TAPar o sol com um relatório

A Comissão Parlamentar de Inquérito à Tutela Política da Gestão da TAP (CPI) expôs ao absurdo vários dos mitos da política portuguesa. Do sério ao burlesco, da TAP ao edifício do Ministério das Infraestruturas, houve motivos de interesse para lá das horas de audição em que Galamba demonstrou a sua completa incapacidade para ser ministro.

Mito 1: A maioria absoluta é dialogante e sensata – Só que não! Condicionar as conclusões da CPI é só uma tentativa canhestra de omitir da história o que não sairá da memória do país: há uma empresa de referência que tem sido gerida em função de interesses políticos, de nebulosas relações com capitais privados, para omitir irresponsabilidades governativas e atropelando direitos dos trabalhadores. A maioria absoluta impôs a limpeza ao relatório, autoritária e abusiva.

Mito 2: A TAP vive de dinheiros públicos – Mentira liberal. A TAP esteve desde 1997 sem receber qualquer dinheiro público. Fruto de imposições europeias e decorrente de um plano de reestruturação desencadeado em 1994, foram mais de 20 anos em que o mundo da aviação mudou, no entanto o acionista de referência estava impedido de fazer qualquer capitalização da empresa. O acionista não ajudava, mas ainda complicava: decisões absurdas colocavam a TAP a voar baixinho, das quais é exemplo a aquisição da VEM Brasil realizada em 2006 e cujos impactos financeiros geraram perdas superiores a 1000 milhões de euros e ainda pesam atualmente nas contas da empresa.

Mito 3: A TAP foi privatizada porque precisava de ser capitalizada – Ladainha com pés de barro que a direita repete à exaustão. A direita há muito queria privatizar a TAP. Depois de várias tentativas e planos gorados, a TAP foi privatizada em 2015, negócio concluído depois da queda do Governo de Passos Coelho. A desculpa era a batida, a TAP estava descapitalizada e precisava de ter relação com um grupo de referência. Os privados entraram na TAP pagando esse negócio com dinheiro da própria empresa: o escândalo dos fundos AirBus foi denunciado na CPI, mostrando que a reestruturação de uma encomenda da TAP à AirBus, tendo o empresário David Neeleman como intermediário, deu ao capitalista o dinheiro necessário para fazer a entrada na empresa. Capitalismo subsidiado pelo Estado. A TAP continuou descapitalizada.

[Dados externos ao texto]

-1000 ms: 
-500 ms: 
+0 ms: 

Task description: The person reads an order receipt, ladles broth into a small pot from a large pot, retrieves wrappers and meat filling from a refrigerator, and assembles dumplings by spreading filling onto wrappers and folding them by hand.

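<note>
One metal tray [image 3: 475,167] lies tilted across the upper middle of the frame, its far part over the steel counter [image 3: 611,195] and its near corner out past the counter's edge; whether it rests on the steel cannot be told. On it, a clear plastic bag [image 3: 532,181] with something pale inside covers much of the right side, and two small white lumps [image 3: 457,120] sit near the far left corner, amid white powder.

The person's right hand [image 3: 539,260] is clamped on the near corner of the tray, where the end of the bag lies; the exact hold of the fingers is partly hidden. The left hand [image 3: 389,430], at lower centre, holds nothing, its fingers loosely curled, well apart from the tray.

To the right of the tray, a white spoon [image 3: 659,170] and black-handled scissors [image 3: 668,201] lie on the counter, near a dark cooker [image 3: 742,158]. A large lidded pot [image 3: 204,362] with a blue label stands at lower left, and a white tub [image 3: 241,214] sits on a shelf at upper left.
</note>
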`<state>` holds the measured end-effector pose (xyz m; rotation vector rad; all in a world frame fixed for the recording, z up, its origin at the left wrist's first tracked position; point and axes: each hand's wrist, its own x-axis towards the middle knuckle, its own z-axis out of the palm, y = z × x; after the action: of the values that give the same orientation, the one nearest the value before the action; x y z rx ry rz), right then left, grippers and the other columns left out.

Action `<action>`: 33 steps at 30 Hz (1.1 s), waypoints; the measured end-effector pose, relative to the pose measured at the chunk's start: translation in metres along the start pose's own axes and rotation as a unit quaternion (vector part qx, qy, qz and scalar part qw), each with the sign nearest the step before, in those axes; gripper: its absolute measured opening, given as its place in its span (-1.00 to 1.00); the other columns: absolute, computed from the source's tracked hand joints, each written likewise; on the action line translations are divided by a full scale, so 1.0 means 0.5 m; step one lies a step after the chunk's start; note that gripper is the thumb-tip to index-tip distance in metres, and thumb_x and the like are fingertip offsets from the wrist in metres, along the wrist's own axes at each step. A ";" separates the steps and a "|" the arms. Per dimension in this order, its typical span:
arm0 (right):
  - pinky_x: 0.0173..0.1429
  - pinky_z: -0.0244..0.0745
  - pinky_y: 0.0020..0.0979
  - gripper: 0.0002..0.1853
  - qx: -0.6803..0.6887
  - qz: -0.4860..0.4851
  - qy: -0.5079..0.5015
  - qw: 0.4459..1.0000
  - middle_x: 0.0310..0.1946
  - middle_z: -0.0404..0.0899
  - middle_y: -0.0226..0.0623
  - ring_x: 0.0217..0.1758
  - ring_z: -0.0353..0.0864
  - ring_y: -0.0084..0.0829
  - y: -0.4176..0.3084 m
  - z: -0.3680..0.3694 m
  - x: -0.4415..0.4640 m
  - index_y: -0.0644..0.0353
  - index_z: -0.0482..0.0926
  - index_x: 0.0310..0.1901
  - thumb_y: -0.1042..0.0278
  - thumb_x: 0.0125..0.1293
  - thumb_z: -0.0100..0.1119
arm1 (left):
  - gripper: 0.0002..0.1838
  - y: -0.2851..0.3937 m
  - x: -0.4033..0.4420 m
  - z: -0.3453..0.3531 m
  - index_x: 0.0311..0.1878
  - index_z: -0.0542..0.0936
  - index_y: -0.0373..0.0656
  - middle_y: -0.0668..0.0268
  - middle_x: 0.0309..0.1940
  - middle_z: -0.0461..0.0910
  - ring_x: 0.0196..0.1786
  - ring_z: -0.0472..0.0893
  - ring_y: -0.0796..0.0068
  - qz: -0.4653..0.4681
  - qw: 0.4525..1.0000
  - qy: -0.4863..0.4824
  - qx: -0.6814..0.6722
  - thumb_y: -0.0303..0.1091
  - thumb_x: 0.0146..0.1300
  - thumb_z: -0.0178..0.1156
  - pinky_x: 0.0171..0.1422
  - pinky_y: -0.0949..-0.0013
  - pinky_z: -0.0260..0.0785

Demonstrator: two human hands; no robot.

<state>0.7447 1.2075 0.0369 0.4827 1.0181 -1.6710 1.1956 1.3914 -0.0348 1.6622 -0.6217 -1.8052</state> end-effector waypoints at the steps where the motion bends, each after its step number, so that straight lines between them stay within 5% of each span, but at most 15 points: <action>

Mito 4: O PS considera que o Estado deve ter uma posição estratégica na TAP – Paga, mas não manda. O PS chegou ao poder no final de 2015 com a promessa de recuperar uma posição estratégica na TAP. Negociou esse processo com os privados até 2017, garantindo a David Neeleman os direitos sobre o dinheiro que era da TAP e que ele usou para a sua entrada na empresa. Além disso, o Estado pagou mas ficou sem mandar: assinou um acordo societário em que, apesar de deter 50% do capital da empresa, entregava aos privados a sua gestão. A descapitalização da empresa continuou e agravou-se. Quando a pandemia chegou e criou o caos no setor da aviação, a TAP estava em situação muito

difícil.

Mito 5: Os privados queriam continuar na TAP em 2020, o Estado é que não deixou – Um momento dourado na despedida. Em situação de emergência da TAP, o Governo PS devia ter feito a nacionalização. Não o quis fazer, preferiu pagar a David Neeleman 55 milhões de euros de dinheiro público para a sua saída quando o empresário já tinha reconhecido que não iria colocar sequer um euro na empresa em dificuldades. O dossier, gerido por Pedro Nuno Santos, permitiu a Neeleman ser, provavelmente, o único empresário do setor da aviação que ganhou dinheiro com a pandemia.

Mito 6: O Governo salvou a TAP da destruição – Para a entregar carregada de dinheiro público a um privado. Como contraponto à injeção de capital público em 2020, a Comissão Europeia exigiu a implementação de um plano de reestruturação da empresa. A CPI mostrou que o Governo foi além das obrigações de Bruxelas, cortando mais na TAP e nos seus trabalhadores do que o exigido, e colocando mais dinheiro público do que o necessário. A CPI permitiu identificar que existiu, desde o primeiro momento do plano de reestruturação, a vontade de preparar a empresa para a privatização, sobrecapitalizando-a e destruindo direitos da sua força de trabalho. Capitalismo com patrocínio público.

A CPI TAP valeu a pena para expor o que suspeitávamos e agora o país tem como certeza. Para alertar que a privatização desta empresa estratégica mostra como o PS se torna tão igual à direita, e para confirmar que o poder procura sempre calcar os trabalhadores mesmo quando diz que os está a defender.